First reported by Korean language publication Yonhap News (via Business Insider), the recent transaction shined a light on Rockstar's transfer of more than 1,350 patents over the past six months, almost all of which went to Apple.

As a major contributor to the Rockstar Consortium, formerly called Rockstar Bidco, Apple already had access to the pool of about 4,000 former Nortel patents, but it appears that the company wants full rights to the IP. Business Insider speculated that the move is closely tied to Apple's ongoing global patent wars with wireless handset rivals like Samsung, as full rights allow the company to wield the properties offensively.

In August 2011, the Apple-led Rockstar put up $4.5 billion to outbid a Google-backed group of companies for a batch of Nortel patents.
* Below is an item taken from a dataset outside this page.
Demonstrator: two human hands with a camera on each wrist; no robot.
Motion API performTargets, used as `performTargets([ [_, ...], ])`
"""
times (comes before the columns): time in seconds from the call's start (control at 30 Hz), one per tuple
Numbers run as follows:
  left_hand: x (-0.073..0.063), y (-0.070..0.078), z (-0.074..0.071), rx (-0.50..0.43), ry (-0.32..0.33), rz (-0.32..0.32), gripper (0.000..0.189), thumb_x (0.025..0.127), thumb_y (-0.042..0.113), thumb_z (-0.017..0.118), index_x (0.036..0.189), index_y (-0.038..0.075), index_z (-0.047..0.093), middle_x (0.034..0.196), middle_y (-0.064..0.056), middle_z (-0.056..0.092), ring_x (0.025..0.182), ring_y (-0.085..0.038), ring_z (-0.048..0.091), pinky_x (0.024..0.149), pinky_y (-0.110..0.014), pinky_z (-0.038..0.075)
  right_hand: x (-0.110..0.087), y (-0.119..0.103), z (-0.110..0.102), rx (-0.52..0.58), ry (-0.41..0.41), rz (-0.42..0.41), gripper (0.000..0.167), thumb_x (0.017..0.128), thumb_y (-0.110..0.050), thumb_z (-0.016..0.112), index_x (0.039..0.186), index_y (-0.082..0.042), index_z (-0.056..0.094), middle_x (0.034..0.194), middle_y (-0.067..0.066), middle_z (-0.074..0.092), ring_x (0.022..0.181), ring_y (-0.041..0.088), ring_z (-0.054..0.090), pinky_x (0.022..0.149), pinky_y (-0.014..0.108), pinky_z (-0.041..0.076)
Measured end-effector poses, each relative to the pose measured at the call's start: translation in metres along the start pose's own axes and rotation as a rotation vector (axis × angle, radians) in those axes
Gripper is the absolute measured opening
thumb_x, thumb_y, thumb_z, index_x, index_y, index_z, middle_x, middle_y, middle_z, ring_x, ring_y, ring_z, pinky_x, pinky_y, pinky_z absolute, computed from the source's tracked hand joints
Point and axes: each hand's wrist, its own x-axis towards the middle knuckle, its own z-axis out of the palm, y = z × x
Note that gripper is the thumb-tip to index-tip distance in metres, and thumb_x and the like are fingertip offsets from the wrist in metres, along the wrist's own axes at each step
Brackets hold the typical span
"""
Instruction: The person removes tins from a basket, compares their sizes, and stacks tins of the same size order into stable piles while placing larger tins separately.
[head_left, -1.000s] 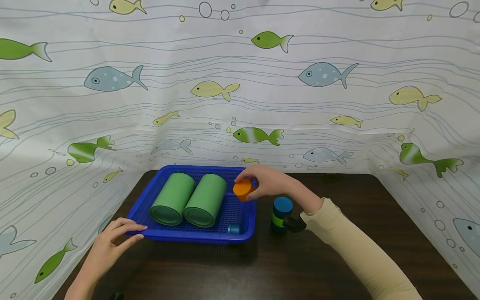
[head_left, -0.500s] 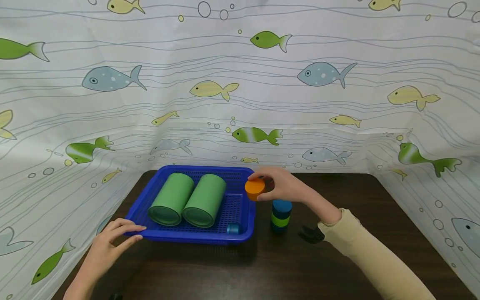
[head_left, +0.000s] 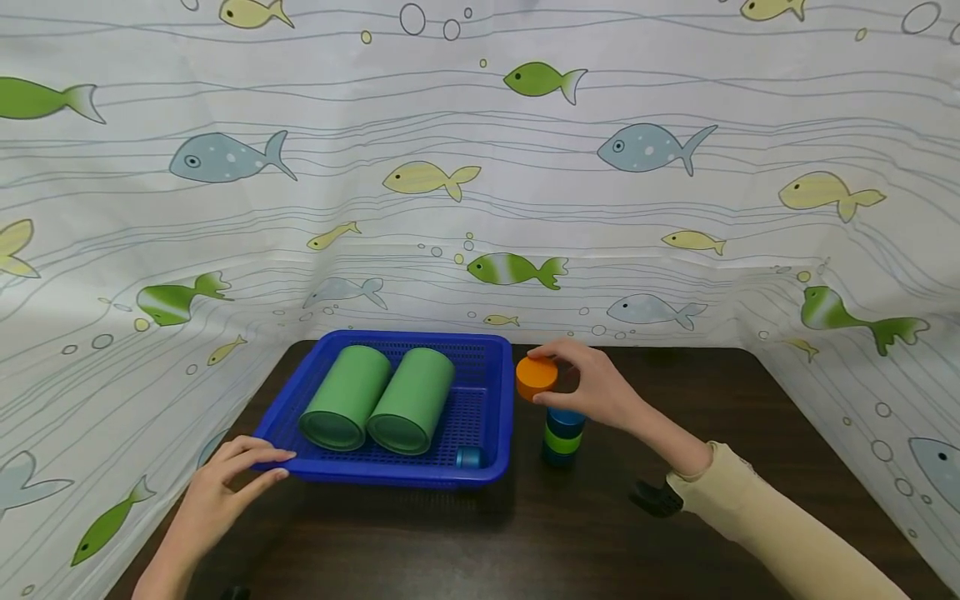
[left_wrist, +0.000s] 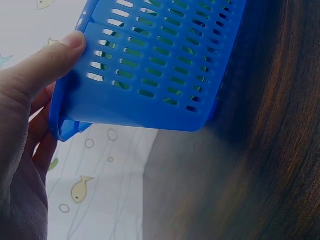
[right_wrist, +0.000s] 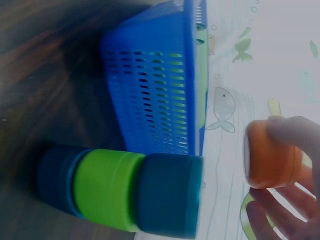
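My right hand pinches a small orange cylinder between thumb and fingers. The orange cylinder is held up beside the right rim of the blue basket, overlapping the top of a stack in the head view. That stack stands upright on the table, with dark blue, green and teal round pieces. At the basket's front left corner, my left hand grips the rim, its thumb on top and fingers around the edge. Inside the basket are two large green cylinders and a small blue cylinder.
The dark wooden table extends in front and to the right of the basket. A fish-patterned white cloth surrounds it at the back and both sides. The stack stands close to the basket's right side.
My right hand has carried the orange cylinder rightward, from over the basket's right side to beyond its rim by the stack. My left hand has stayed on the basket.
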Motion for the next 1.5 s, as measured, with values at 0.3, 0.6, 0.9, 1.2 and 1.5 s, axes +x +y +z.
performTargets([
  [0.3, 0.001, -0.002, 0.001, -0.011, -0.005, 0.014, 0.044, 0.064, -0.013, 0.082, 0.098, 0.015, 0.077, 0.096, 0.007, 0.062, 0.099, 0.008, 0.049, 0.089, -0.002, 0.034, -0.02, 0.003, -0.005, -0.031, 0.075, 0.027, 0.054, 0.079, -0.022, 0.085, 0.127, -0.015, 0.061, 0.121, 0.001, 0.065, 0.1, 0.013, 0.063, 0.078, 0.029, 0.058],
  [0.6, 0.001, -0.002, 0.0, -0.001, -0.007, 0.014, 0.043, 0.064, -0.012, 0.082, 0.098, 0.015, 0.078, 0.096, 0.008, 0.062, 0.1, 0.008, 0.048, 0.09, -0.002, 0.033, -0.032, 0.009, -0.01, -0.064, 0.073, 0.051, 0.056, 0.077, -0.016, 0.085, 0.126, -0.012, 0.059, 0.121, 0.003, 0.063, 0.099, 0.014, 0.061, 0.08, 0.034, 0.059],
  [0.9, 0.001, -0.003, -0.001, -0.002, -0.013, 0.018, 0.043, 0.064, -0.012, 0.082, 0.098, 0.015, 0.078, 0.096, 0.008, 0.062, 0.099, 0.008, 0.05, 0.088, -0.002, 0.034, -0.04, 0.012, -0.009, -0.067, 0.02, 0.1, 0.055, 0.078, -0.016, 0.084, 0.126, -0.014, 0.057, 0.121, 0.001, 0.061, 0.1, 0.011, 0.059, 0.084, 0.027, 0.056],
  [1.2, -0.001, -0.003, -0.001, 0.011, -0.02, 0.009, 0.042, 0.065, -0.011, 0.082, 0.098, 0.015, 0.078, 0.097, 0.01, 0.062, 0.101, 0.009, 0.048, 0.089, -0.001, 0.033, -0.041, 0.015, -0.006, -0.058, -0.014, 0.105, 0.055, 0.078, -0.016, 0.084, 0.127, -0.014, 0.057, 0.121, 0.0, 0.061, 0.1, 0.01, 0.059, 0.084, 0.023, 0.055],
  [1.5, 0.001, -0.004, -0.001, 0.004, -0.011, 0.012, 0.042, 0.066, -0.01, 0.083, 0.098, 0.016, 0.078, 0.097, 0.009, 0.062, 0.101, 0.009, 0.048, 0.09, -0.002, 0.033, -0.042, 0.016, -0.007, -0.054, -0.024, 0.096, 0.055, 0.079, -0.016, 0.083, 0.127, -0.013, 0.057, 0.121, 0.0, 0.061, 0.1, 0.01, 0.06, 0.084, 0.024, 0.056],
])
Apple put up $2.6 billion, while Rockstar's other industry heavyweights Microsoft, Sony, Ericsson, and RIM contributed to make the final total.

It is not known how many of the patents Apple has been collecting over the past months are related to wireless technologies.

Comments

  • Reply 1 of 12

    Quote:

    Originally Posted by AppleInsider View Post



    In August 2011, the Apple-led Rockstar put up $4.5 billion to outbid a Google-backed group of companies for a batch of Nortel patents. Apple put up $2.6 billion, while Rockstar's other industry heavyweights Microsoft, Sony, Ericsson, and RIM contributed to make the final total.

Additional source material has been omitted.